WHAT TO WORK ON | Copy out all of the entries, keeping every word the same.

== SUPPLIED INFORMATION

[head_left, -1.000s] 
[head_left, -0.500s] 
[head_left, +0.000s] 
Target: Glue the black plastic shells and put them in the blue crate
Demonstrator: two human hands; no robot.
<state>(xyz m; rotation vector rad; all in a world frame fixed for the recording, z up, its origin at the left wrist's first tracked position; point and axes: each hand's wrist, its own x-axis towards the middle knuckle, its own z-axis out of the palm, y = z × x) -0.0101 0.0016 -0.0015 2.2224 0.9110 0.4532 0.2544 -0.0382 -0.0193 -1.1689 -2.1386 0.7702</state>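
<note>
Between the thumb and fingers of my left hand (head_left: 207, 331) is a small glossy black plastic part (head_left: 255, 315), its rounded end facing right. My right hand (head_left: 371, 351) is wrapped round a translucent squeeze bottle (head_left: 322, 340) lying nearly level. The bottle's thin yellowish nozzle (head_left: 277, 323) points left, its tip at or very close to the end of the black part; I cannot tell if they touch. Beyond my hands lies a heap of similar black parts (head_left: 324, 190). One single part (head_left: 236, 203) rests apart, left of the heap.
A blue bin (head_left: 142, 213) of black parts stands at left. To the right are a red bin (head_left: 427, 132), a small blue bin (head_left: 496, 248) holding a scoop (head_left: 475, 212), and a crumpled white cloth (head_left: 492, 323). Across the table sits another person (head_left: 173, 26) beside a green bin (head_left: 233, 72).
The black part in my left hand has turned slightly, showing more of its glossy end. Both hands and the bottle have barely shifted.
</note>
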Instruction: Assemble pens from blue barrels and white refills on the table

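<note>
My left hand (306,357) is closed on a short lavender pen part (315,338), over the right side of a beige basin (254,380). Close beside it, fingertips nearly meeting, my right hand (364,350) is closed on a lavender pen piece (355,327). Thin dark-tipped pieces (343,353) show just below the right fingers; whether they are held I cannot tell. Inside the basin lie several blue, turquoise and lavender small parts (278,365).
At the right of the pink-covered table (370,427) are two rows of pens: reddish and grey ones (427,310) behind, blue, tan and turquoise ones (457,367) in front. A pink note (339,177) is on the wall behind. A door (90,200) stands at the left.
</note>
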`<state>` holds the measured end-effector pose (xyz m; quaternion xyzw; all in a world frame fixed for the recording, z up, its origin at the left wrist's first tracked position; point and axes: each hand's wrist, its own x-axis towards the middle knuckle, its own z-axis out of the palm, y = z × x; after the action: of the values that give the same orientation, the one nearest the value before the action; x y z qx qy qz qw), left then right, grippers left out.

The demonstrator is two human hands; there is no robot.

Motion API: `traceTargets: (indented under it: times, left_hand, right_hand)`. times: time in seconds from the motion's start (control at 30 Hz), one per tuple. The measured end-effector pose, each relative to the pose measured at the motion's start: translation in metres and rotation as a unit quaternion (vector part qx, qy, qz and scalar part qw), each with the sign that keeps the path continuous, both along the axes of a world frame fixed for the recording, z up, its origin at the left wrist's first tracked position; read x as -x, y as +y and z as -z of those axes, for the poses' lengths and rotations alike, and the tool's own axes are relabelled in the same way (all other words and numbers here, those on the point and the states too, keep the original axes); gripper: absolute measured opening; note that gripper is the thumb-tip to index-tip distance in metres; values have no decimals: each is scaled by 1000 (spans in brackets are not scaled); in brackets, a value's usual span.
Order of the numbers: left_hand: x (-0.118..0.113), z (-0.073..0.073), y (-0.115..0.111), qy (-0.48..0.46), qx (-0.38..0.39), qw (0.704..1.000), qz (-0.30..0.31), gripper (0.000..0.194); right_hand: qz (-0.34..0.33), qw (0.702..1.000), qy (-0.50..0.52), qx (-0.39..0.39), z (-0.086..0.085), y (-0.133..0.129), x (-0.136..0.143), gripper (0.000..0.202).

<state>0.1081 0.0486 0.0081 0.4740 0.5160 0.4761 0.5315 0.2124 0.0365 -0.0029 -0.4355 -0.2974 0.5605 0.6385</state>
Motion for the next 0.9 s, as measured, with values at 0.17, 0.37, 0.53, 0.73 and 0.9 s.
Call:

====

REPLY |
[head_left, -1.000s] 
[head_left, -0.500s] 
[head_left, +0.000s] 
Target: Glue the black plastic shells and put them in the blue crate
Demonstrator: two human hands; no robot.
<state>(xyz m; rotation vector rad; all in a world frame fixed for the recording, z up, its origin at the left wrist's first tracked position; point and axes: each hand's wrist, its own x-axis towards the middle knuckle, its own z-axis out of the palm, y = z × x) -0.0101 0.0016 -0.0015 2.2224 0.9110 0.4532 0.2544 -0.0382 -0.0193 -1.1689 -2.1386 0.7702</state>
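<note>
Between the thumb and fingers of my left hand (head_left: 207, 331) is a small glossy black plastic part (head_left: 255, 315), its rounded end facing right. My right hand (head_left: 371, 351) is wrapped round a translucent squeeze bottle (head_left: 322, 340) lying nearly level. The bottle's thin yellowish nozzle (head_left: 277, 323) points left, its tip at or very close to the end of the black part; I cannot tell if they touch. Beyond my hands lies a heap of similar black parts (head_left: 324, 190). One single part (head_left: 236, 203) rests apart, left of the heap.
A blue bin (head_left: 142, 213) of black parts stands at left. To the right are a red bin (head_left: 427, 132), a small blue bin (head_left: 496, 248) holding a scoop (head_left: 475, 212), and a crumpled white cloth (head_left: 492, 323). Across the table sits another person (head_left: 173, 26) beside a green bin (head_left: 233, 72).
The black part in my left hand has turned slightly, showing more of its glossy end. Both hands and the bottle have barely shifted.
</note>
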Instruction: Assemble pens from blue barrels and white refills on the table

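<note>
My left hand (306,357) is closed on a short lavender pen part (315,338), over the right side of a beige basin (254,380). Close beside it, fingertips nearly meeting, my right hand (364,350) is closed on a lavender pen piece (355,327). Thin dark-tipped pieces (343,353) show just below the right fingers; whether they are held I cannot tell. Inside the basin lie several blue, turquoise and lavender small parts (278,365).
At the right of the pink-covered table (370,427) are two rows of pens: reddish and grey ones (427,310) behind, blue, tan and turquoise ones (457,367) in front. A pink note (339,177) is on the wall behind. A door (90,200) stands at the left.
</note>
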`<state>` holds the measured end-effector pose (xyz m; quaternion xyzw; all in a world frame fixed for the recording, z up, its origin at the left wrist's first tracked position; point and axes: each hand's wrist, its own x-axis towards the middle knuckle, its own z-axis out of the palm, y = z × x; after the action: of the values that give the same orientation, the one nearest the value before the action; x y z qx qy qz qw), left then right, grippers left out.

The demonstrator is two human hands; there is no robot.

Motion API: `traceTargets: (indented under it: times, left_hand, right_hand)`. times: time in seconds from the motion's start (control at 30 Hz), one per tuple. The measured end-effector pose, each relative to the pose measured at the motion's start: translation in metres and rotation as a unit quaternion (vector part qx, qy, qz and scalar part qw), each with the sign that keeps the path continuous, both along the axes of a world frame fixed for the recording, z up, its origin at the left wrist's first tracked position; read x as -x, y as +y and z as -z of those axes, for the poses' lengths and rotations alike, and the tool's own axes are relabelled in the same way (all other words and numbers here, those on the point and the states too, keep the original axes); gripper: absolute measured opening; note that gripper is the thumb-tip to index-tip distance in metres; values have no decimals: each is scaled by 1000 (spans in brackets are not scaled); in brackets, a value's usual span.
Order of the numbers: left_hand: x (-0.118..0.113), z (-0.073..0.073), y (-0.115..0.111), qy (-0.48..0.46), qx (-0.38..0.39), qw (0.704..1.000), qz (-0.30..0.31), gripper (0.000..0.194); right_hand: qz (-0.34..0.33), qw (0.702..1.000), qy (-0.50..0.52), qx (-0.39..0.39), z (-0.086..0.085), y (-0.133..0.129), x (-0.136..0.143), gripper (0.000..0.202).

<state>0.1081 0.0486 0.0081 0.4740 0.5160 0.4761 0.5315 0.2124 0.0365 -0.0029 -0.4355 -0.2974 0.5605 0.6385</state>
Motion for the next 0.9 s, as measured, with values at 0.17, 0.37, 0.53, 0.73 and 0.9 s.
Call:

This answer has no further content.